**Exercise aim:** Search the entries below for the word "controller", then copy each line in which it is found.

**Given records:**
╭──
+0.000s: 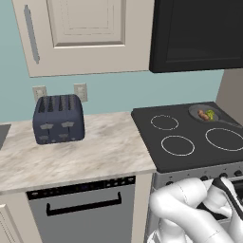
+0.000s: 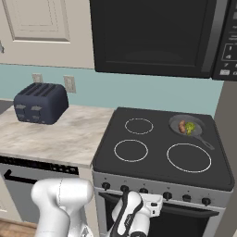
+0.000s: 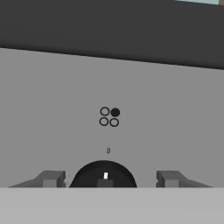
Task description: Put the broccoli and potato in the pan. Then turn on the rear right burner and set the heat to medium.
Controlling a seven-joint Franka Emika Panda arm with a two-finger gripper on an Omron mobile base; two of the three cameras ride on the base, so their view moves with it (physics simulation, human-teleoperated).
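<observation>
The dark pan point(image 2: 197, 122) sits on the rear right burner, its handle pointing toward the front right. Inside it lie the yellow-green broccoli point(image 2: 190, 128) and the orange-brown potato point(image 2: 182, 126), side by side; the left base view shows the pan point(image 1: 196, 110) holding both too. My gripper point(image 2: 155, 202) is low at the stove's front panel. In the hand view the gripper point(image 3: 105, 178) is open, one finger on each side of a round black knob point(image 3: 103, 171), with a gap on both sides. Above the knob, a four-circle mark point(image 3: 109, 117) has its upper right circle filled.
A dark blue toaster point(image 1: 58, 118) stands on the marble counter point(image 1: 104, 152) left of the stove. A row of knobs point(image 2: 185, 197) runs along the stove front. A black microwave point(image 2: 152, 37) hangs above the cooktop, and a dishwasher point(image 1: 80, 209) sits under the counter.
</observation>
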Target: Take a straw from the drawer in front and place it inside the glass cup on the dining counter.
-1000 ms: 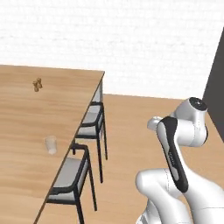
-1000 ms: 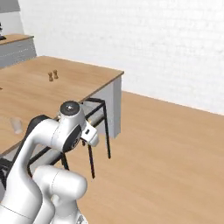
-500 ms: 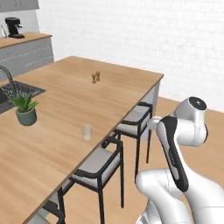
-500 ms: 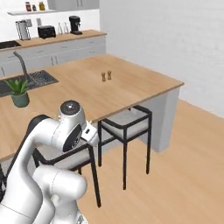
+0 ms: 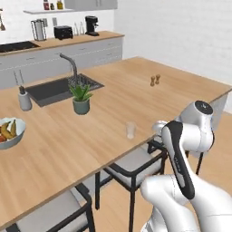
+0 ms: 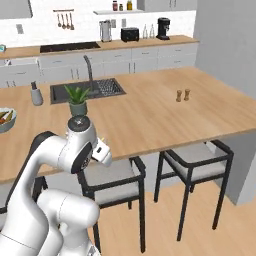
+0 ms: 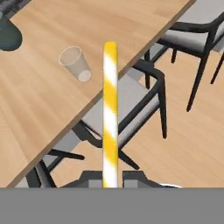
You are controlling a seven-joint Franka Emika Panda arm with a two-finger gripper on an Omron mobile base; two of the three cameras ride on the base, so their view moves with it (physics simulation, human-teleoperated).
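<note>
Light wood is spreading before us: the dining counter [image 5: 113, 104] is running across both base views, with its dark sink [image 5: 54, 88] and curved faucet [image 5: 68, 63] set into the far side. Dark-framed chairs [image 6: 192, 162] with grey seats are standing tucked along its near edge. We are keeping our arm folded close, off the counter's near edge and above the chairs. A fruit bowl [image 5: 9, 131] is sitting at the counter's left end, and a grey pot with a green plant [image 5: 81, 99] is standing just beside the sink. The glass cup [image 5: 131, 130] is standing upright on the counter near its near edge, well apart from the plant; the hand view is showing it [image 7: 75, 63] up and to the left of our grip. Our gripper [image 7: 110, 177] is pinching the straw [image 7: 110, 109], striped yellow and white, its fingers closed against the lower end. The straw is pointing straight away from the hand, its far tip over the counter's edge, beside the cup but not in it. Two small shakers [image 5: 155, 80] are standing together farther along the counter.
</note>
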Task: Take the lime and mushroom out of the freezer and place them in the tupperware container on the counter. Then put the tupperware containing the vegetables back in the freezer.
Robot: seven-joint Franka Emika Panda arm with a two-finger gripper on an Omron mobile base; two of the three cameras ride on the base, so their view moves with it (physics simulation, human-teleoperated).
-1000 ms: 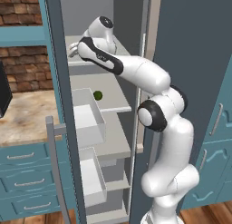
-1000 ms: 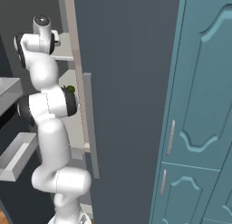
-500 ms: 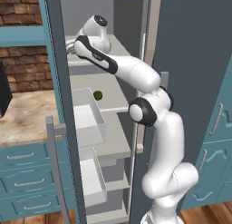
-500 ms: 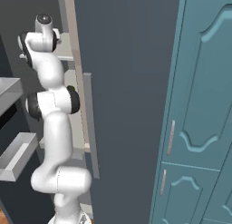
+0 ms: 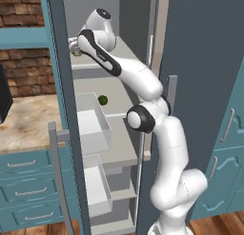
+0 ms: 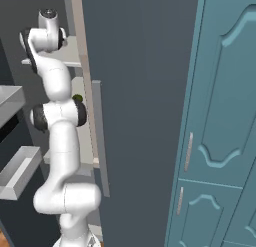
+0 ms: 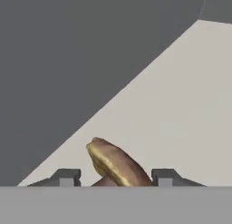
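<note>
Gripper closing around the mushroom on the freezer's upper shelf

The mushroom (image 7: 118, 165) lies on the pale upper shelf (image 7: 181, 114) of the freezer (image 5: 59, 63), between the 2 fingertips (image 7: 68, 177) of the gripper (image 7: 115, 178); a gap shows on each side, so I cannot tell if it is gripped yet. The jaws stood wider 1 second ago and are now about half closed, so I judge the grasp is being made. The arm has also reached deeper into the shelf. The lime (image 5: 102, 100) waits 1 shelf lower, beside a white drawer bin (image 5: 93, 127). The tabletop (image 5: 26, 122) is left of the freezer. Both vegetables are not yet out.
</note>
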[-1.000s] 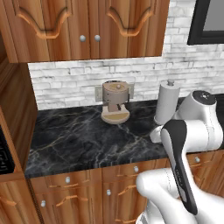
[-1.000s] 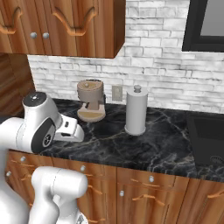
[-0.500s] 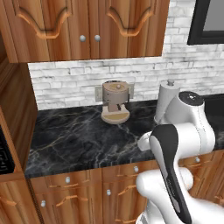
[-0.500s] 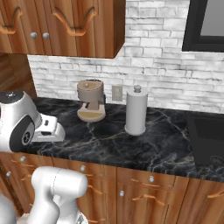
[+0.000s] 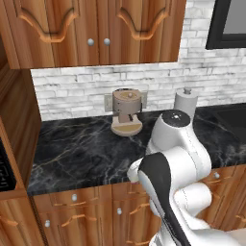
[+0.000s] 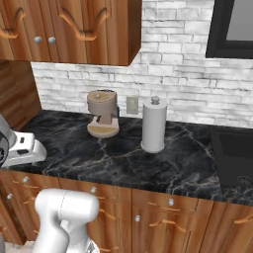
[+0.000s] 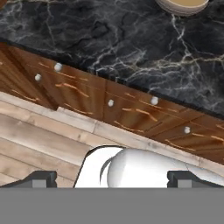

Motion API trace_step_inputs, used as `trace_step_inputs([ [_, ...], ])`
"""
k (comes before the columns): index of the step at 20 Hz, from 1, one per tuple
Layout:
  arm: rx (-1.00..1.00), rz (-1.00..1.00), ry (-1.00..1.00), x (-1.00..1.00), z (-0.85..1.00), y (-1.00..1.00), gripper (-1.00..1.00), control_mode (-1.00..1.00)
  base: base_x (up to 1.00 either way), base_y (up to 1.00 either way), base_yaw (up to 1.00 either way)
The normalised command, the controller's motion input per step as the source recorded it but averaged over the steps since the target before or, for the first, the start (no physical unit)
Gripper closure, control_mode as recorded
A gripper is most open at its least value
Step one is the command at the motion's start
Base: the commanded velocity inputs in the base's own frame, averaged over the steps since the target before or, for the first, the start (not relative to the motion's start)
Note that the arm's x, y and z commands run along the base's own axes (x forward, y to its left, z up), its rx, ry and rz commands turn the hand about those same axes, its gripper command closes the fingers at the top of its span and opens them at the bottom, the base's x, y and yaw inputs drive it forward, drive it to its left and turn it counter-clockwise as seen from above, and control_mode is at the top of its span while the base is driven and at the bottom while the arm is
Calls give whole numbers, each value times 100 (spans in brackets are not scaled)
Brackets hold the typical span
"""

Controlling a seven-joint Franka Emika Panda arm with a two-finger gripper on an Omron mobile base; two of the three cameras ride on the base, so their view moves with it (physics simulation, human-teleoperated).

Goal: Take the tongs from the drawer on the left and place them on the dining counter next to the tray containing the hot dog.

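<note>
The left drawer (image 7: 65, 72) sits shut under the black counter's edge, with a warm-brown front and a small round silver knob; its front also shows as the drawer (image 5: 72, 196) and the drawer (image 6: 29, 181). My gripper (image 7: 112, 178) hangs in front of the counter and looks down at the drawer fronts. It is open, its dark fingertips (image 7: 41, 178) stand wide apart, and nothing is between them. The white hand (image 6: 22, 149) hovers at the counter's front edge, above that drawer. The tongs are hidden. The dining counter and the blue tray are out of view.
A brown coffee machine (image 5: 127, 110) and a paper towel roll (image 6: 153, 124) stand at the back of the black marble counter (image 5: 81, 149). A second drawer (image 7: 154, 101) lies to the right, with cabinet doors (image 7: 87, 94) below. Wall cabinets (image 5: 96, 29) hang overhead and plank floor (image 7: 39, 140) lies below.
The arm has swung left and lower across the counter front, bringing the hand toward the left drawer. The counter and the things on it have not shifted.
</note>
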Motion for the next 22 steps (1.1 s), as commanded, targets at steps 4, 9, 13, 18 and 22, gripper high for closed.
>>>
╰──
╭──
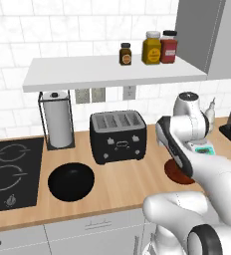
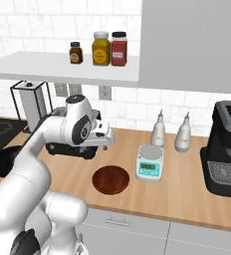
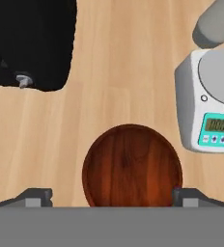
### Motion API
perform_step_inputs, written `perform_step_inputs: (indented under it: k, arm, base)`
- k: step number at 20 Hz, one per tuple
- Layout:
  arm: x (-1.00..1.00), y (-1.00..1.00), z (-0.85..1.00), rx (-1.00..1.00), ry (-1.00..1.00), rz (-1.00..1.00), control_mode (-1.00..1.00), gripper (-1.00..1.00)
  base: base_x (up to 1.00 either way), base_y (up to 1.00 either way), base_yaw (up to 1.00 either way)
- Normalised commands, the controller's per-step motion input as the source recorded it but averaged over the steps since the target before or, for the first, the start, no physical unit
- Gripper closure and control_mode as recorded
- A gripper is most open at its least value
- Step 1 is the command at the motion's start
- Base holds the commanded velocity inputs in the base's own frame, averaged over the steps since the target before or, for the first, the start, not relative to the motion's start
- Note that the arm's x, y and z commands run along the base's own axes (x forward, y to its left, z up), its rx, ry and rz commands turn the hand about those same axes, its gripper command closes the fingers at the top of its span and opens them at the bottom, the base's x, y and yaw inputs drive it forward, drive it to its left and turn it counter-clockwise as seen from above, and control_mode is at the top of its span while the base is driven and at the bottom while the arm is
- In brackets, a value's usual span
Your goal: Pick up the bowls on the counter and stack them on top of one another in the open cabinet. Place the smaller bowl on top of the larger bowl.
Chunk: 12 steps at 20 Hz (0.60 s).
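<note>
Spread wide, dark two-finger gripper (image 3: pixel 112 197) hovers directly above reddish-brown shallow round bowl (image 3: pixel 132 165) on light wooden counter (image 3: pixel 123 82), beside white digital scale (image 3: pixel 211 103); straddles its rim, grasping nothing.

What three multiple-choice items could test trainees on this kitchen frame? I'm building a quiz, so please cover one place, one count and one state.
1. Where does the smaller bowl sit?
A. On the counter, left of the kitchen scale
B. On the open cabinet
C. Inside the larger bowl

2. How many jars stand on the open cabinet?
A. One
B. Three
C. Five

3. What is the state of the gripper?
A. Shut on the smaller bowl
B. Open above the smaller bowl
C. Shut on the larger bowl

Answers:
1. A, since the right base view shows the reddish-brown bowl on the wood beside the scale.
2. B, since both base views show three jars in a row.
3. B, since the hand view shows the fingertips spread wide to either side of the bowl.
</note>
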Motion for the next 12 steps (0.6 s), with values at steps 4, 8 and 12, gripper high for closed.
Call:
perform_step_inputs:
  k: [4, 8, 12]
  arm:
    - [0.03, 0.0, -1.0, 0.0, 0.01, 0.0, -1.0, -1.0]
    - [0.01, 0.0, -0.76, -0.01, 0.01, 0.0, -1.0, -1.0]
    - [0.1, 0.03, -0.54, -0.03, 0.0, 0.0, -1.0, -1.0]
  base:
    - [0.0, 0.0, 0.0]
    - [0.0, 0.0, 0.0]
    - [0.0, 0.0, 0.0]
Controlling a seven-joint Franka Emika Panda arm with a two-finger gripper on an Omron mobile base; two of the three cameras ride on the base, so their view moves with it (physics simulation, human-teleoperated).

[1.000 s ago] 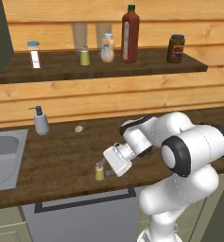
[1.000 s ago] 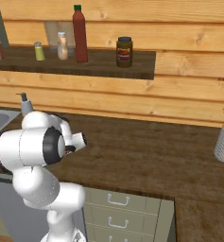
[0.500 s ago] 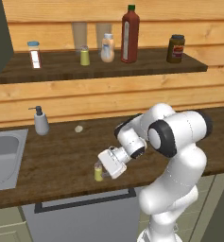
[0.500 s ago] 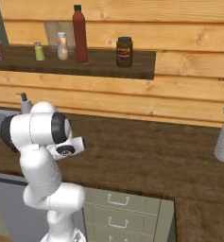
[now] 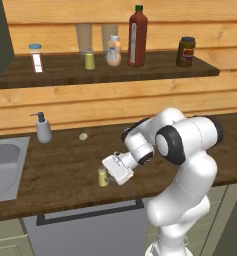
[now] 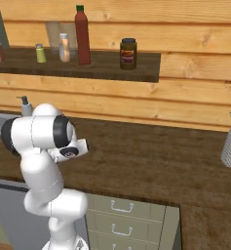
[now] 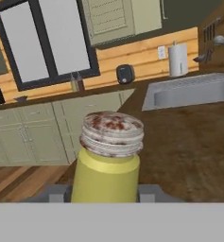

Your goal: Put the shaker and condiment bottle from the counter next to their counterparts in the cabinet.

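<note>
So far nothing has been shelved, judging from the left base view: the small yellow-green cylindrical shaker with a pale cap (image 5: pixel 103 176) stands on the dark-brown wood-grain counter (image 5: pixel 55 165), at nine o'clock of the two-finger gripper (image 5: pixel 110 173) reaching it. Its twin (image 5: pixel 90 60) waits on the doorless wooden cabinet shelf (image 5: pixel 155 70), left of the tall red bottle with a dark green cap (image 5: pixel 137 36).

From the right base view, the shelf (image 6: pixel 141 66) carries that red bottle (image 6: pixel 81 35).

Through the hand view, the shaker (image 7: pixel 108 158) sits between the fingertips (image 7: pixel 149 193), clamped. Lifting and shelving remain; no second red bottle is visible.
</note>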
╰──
**Reply to the task:**
The normalised command, the controller's motion input per step as the source recorded it but averaged over the steps since the target before or, for the first, the start (no physical unit)
- Normalised commands, the controller's per-step motion input as the source recorded it but averaged over the steps since the target before or, for the first, the start, no physical unit

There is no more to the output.